Restaurant Stock Analysis: Cava Outshines Chipotle
Written by Emily J. Thompson, Senior Investment Analyst
Updated: 48 minutes ago
0mins
Source: Fool
- Sales Growth Comparison: Cava leads with a 9.7% same-store sales growth, significantly outperforming Chipotle's 0.5%, which is below the current inflation rate in the U.S., indicating pressure on profitability; Sweetgreen faces a troubling -12.8% decline, putting its financial health at risk.
- Profitability Analysis: Cava boasts a restaurant-level operating margin of 25.1%, while Chipotle's is at 23.7%; despite Chipotle's consolidated operating margin of 16%, Cava is better positioned for expansion opportunities, with Sweetgreen lagging at just 10%, highlighting severe profitability issues.

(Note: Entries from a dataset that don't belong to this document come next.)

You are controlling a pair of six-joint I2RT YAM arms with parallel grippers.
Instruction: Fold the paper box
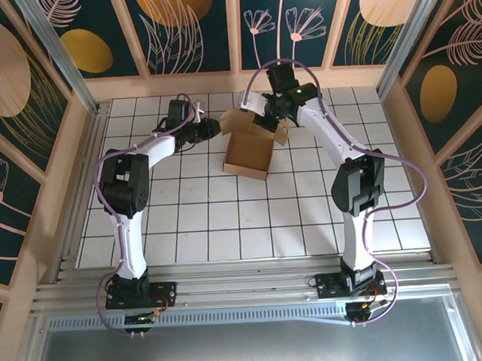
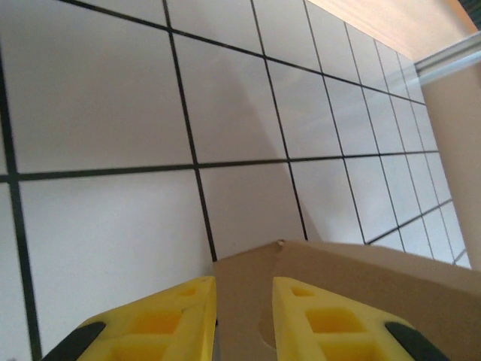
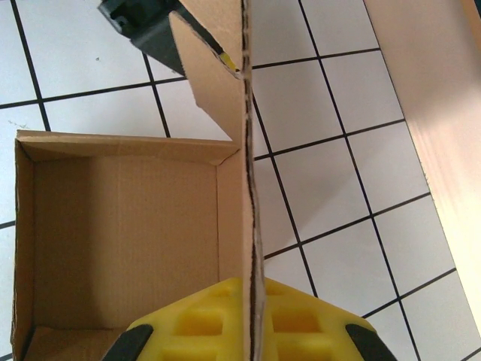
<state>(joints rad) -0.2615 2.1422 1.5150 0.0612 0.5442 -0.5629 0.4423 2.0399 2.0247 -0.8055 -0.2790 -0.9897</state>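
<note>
Where the white tiled table (image 1: 226, 220) spreads under the top camera, the left arm (image 1: 126, 184) reaches from 7 o'clock toward 12. The right arm (image 1: 356, 184) rises from 5 o'clock and bends in toward 12 as well. Between their ends sits the paper box (image 1: 248, 152), a little toward 12 o'clock from the table's middle. It is brown cardboard, open on top, with its walls standing and its floor flat on the tiles.

The right gripper (image 1: 274, 113) is at the box's 1 o'clock corner. Its wrist view shows the yellow fingers (image 3: 195, 323) pressed together on an upright cardboard flap (image 3: 252, 150), seen edge-on beside the box's open cavity (image 3: 120, 226).

The left gripper (image 1: 215, 127) is at the box's 10 o'clock corner. In its wrist view the fingers (image 2: 180, 316) stand narrowly parted, and a brown panel (image 2: 361, 278) fills the gap from 3 o'clock. Whether the pads touch it cannot be told.
</note>
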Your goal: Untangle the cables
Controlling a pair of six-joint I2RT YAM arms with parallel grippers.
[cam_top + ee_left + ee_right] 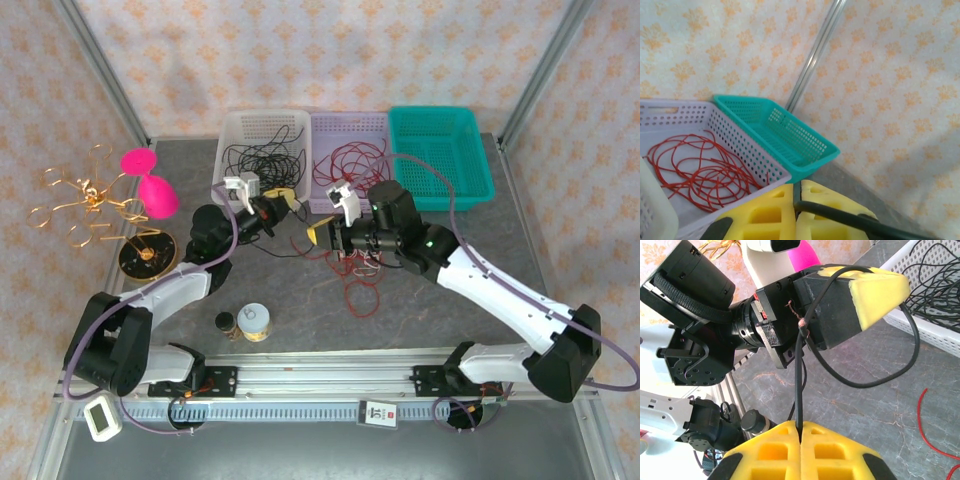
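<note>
At the near table edge, the two arm bases sit side by side. Just beyond them stand a small dark jar and a white-lidded jar. Both arms lean inward over the grey table so that their wrists almost meet at its middle.

The right arm stretches low from the right, its elbow bent, and the right gripper points left. In the right wrist view, the yellow foam pads of the right gripper are pressed together on a black cable. The cable rises to the left gripper, whose pads are also closed on it, and a slack loop hangs beside them.

The left arm angles up from the left, and the left gripper points right. A loose red cable lies on the table below the right wrist.

To the far left are a gold wire ornament and a pink object. Three baskets line the far edge: a white basket holding black cables, a lavender basket holding red cables and a teal basket.
</note>
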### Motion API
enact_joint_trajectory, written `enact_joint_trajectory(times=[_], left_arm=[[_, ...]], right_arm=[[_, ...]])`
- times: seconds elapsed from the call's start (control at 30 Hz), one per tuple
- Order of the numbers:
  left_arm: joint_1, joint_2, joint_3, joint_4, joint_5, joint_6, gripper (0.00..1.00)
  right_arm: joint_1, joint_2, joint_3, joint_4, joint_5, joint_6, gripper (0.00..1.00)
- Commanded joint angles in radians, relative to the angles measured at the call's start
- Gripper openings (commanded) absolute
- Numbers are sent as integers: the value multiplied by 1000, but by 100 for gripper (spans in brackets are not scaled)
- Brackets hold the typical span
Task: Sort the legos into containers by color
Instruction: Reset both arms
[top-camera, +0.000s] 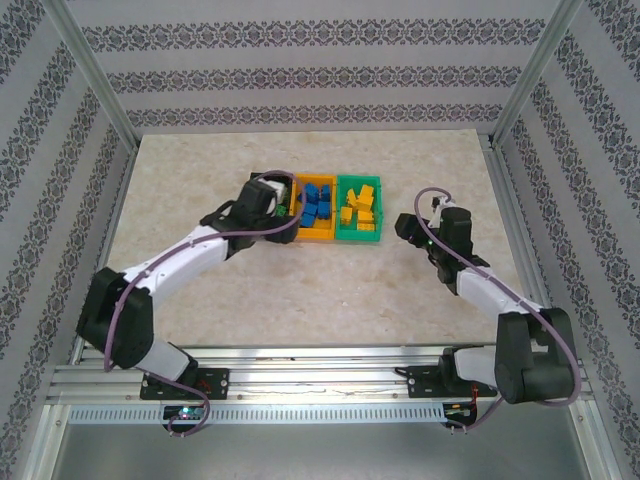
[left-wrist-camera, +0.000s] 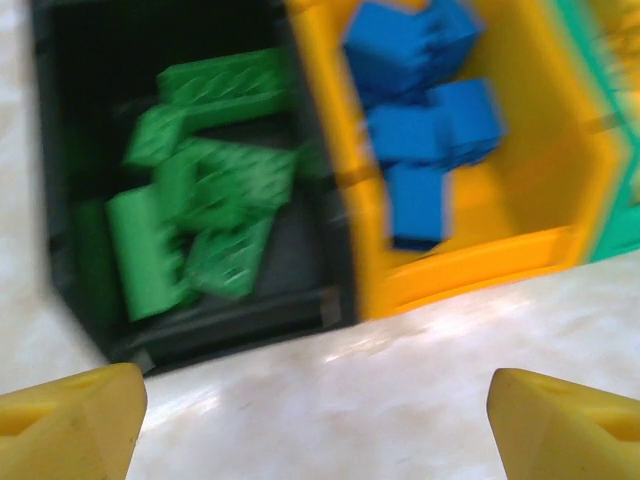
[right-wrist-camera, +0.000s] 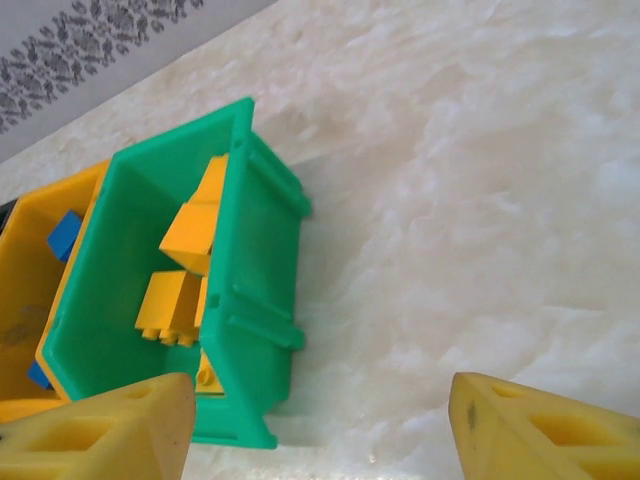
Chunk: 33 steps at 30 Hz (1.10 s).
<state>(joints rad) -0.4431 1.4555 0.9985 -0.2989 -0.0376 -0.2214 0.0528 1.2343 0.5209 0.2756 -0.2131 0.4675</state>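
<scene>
Three bins stand side by side at the table's middle back. The black bin (left-wrist-camera: 80, 320) holds several green legos (left-wrist-camera: 205, 190). Several blue legos (left-wrist-camera: 425, 120) lie in the yellow-orange bin (left-wrist-camera: 480, 265). The green bin (right-wrist-camera: 255, 300) holds yellow-orange legos (right-wrist-camera: 190, 235). My left gripper (left-wrist-camera: 315, 425) hovers open over bare table just in front of the black and yellow-orange bins, nothing between its fingers. My right gripper (right-wrist-camera: 320, 430) is open and empty, to the right of the green bin. In the top view, the left gripper (top-camera: 268, 198) sits over the black bin and the right gripper (top-camera: 412, 228) beside the green bin (top-camera: 357, 236).
The marble-patterned tabletop (top-camera: 200, 170) stretches around the bins. Metal frame posts (top-camera: 100, 90) and patterned walls close in the sides and back. A rail (top-camera: 300, 380) runs along the near edge.
</scene>
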Motion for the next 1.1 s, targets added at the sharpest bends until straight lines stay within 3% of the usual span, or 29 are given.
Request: enact_joint_trajectory(times=[0.0,0.17,0.4,0.53,0.6,0.77,0.93,1.07], left_arm=[[84,-108,-103,73,-48,-35,95],[209,-260,-255,146,-82,-67,100],[288,-368,-417,335,-122,-22,100],[293,-411,-502,423,-285,-82,100],[297,-435,-578,545,-364,-83,100],[306,-463,-637,677,-386,-4,100],[312,-412,-693,796,-380,71,100],[312,-284,-772,1049,-353,123,100]], right_arm=[[-34,-50,-15,-17,44,-39,69],[-83,-138,-38,-36,118,-69,73],[-87,-290,-131,-6,443,-60,96],[-88,-383,-206,29,617,-46,98],[-89,-421,-256,72,677,-71,98],[-90,-449,-396,310,592,-296,98],[-90,-441,-396,293,541,-385,98],[-89,-409,-416,355,481,-420,98]])
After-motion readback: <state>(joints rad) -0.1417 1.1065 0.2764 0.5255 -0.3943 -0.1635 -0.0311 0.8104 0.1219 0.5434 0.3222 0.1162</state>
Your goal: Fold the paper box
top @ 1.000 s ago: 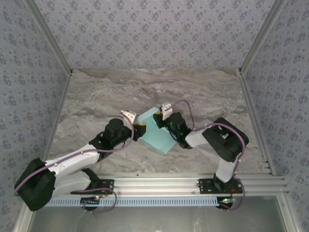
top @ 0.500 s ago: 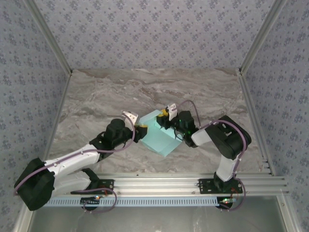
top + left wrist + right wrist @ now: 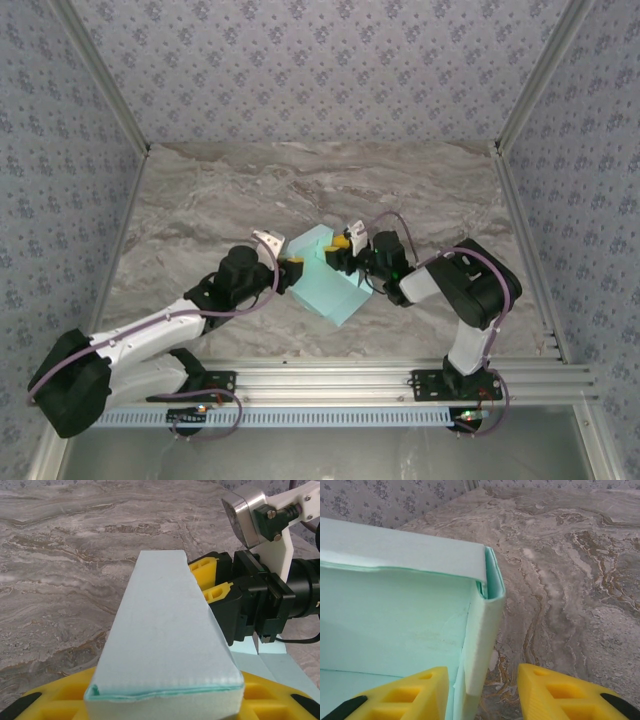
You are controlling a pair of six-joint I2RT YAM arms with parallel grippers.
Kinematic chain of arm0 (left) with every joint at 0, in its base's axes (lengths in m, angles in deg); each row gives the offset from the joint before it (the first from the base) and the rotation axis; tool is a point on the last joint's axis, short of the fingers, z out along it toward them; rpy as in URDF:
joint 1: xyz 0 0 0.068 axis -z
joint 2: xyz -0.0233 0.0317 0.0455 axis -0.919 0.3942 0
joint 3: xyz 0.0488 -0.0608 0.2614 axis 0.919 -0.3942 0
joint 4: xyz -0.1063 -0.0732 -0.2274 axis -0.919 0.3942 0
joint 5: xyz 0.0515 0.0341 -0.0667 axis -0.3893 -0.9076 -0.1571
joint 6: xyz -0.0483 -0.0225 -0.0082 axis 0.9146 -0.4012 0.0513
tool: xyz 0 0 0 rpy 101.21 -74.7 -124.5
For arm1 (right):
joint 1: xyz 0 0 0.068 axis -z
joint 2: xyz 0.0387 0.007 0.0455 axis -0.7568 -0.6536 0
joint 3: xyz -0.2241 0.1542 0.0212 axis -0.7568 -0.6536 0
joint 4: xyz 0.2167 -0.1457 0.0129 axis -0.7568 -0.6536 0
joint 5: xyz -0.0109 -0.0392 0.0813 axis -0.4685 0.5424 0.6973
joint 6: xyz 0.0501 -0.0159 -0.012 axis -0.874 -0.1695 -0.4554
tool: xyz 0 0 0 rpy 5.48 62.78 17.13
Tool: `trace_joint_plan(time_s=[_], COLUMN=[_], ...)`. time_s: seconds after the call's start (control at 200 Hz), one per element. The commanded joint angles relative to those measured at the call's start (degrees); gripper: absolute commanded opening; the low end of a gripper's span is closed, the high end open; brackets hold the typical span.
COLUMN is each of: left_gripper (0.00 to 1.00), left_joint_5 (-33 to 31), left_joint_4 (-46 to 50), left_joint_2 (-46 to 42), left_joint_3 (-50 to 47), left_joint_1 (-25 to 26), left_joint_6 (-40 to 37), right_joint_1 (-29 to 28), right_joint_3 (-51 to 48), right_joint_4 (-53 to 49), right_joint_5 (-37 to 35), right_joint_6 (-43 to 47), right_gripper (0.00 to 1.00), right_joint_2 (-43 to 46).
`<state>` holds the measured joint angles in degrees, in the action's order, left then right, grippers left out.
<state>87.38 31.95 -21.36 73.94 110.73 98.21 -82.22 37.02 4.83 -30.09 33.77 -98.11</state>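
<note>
Grey-veined marble table (image 3: 200, 200), floral-papered walls (image 3: 300, 60): left gripper (image 3: 290, 264) pinches the paper box (image 3: 328, 288) by its raised wall, right gripper (image 3: 482, 680) stands spread astride its corner.

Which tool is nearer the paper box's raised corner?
Right. The right tool straddles the paper box's side wall just short of that corner; the left tool sits at the opposite end of the adjoining folded wall.

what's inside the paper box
The paper box shows bare aqua floor and walls inside, plus one yellow finger of the right end effector, which straddles a wall. Floor beneath that finger is covered.
</note>
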Motion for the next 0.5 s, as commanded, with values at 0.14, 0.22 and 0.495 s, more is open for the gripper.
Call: trace_joint_plan(time_s=[0.14,0.22,0.495], left_gripper=[0.33,0.33,0.34], left_joint_5=[2.1,1.8,-1.2], left_joint_4=[-2.3,-2.8,-0.3], left_joint_2=[-1.4,-1.6,-3.2], left_joint_3=[1.7,1.6,1.3], left_joint_1=[0.2,0.2,0.1], left_joint_6=[3.7,4.7,2.4], right_joint_1=[-1.8,-2.0,-2.1], right_joint_3=[5.8,6.7,5.4], right_joint_4=[-1.5,-1.2,-4.7], right_joint_5=[-3.7,-4.4,-4.1], right_joint_6=[-0.2,-0.4,0.2], right_gripper=[0.4,0.39,0.41], right_joint_2=[-3.5,-4.6,-3.8])
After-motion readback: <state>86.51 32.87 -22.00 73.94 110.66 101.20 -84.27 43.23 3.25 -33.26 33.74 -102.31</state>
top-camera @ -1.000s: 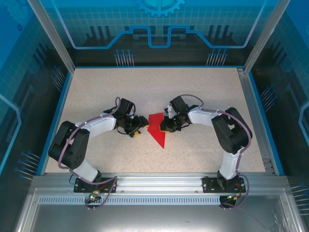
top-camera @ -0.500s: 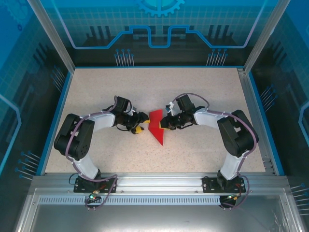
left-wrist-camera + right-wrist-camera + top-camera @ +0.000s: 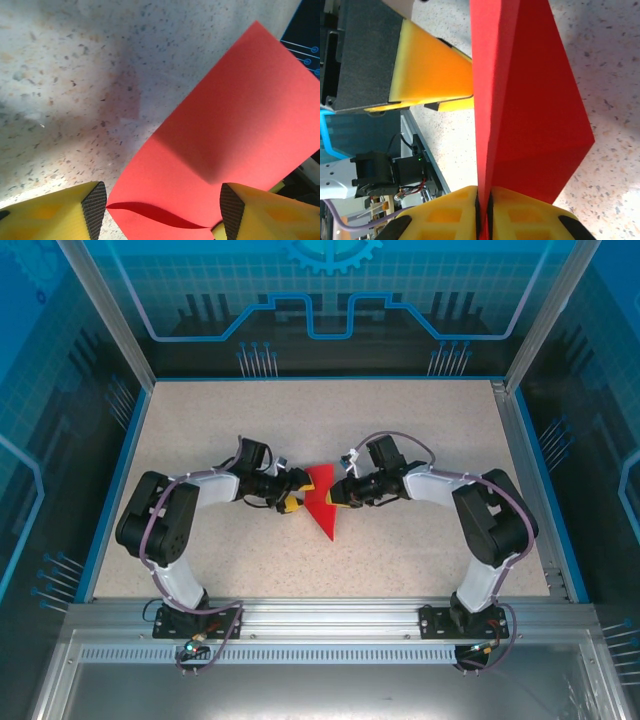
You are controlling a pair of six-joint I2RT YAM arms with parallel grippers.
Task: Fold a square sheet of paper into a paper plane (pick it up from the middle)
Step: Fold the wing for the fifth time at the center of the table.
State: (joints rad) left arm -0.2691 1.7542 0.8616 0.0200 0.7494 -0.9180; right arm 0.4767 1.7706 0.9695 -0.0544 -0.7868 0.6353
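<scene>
- Paper sheet (image 3: 322, 502) lies mid-table, partly folded, one flap standing up (crease runs straight into your right fingers, wrist view).
- Your right gripper (image 3: 341, 492) is clenched on the folded edge.
- Your left gripper (image 3: 293, 497) has just slid in and now brackets the opposite edge, jaws apart, nothing pinched yet.
- My read: the next fold is set up, and the left needs to close first.
- Room: bare table (image 3: 420, 420) all round, rim well apart; the only tight spot is between the grippers.
</scene>
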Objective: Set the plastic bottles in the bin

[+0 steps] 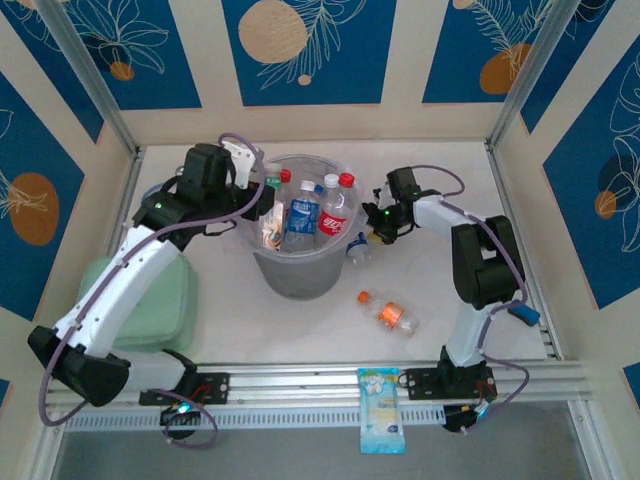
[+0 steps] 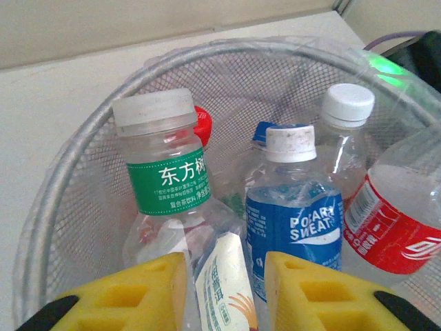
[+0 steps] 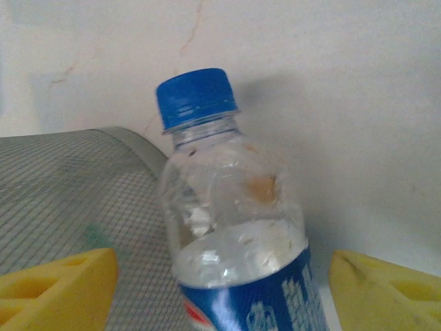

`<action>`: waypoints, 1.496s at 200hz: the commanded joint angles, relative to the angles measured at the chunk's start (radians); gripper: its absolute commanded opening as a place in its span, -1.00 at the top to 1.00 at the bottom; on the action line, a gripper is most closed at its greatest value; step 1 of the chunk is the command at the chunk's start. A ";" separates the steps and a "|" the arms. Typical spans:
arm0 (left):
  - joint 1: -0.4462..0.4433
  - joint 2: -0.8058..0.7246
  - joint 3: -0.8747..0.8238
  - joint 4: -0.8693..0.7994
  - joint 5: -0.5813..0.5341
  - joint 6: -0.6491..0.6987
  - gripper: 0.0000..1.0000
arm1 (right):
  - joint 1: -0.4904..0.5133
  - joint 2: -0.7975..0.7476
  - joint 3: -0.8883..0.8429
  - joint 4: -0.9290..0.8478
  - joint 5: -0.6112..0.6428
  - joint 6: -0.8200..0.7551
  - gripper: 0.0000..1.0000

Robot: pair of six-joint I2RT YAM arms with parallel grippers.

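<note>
Plastic bottles (image 1: 302, 215): most upright in bin (image 1: 300, 282), mid-table; blue-capped bottle (image 3: 234, 221) just right of the bin wall; orange-capped bottle (image 1: 388, 314) lying nearer, right. Judged light, thin-walled, slick, crushable; take across the labelled body. Labels: "SWEAT" on blue label (image 2: 295, 224); Chinese characters on green label (image 2: 171, 183). Left gripper (image 2: 226, 269): jaws narrowly parted about a pale-labelled bottle (image 2: 222, 286), hold uncertain; right gripper (image 3: 220, 265): jaws wide, straddling blue-capped bottle, not touching.
</note>
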 commanded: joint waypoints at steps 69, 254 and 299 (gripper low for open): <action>0.045 -0.166 -0.019 -0.128 -0.163 0.062 0.30 | -0.032 0.069 0.051 -0.062 -0.041 -0.005 -0.11; 0.123 -0.131 -0.135 -0.037 -0.097 -0.029 -0.06 | 0.079 -0.848 0.109 -0.189 0.161 0.085 0.85; 0.125 -0.165 -0.190 0.059 0.042 -0.092 -0.01 | 0.454 -0.602 0.302 -0.088 0.374 -0.014 0.85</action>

- Valuation Discrepancy: Cava's price-to-sales ratio stands at 7.4, compared to Chipotle's 3.6 and Sweetgreen's 1.6, reflecting the market's emphasis on Cava's growth potential, making it a more attractive investment despite its higher current valuation.
- Investment Decision Recommendation: Given Sweetgreen's financial struggles, investors should avoid its stock, while between Chipotle and Cava, the latter's robust growth potential makes it more appealing, even as Chipotle retains room for global expansion.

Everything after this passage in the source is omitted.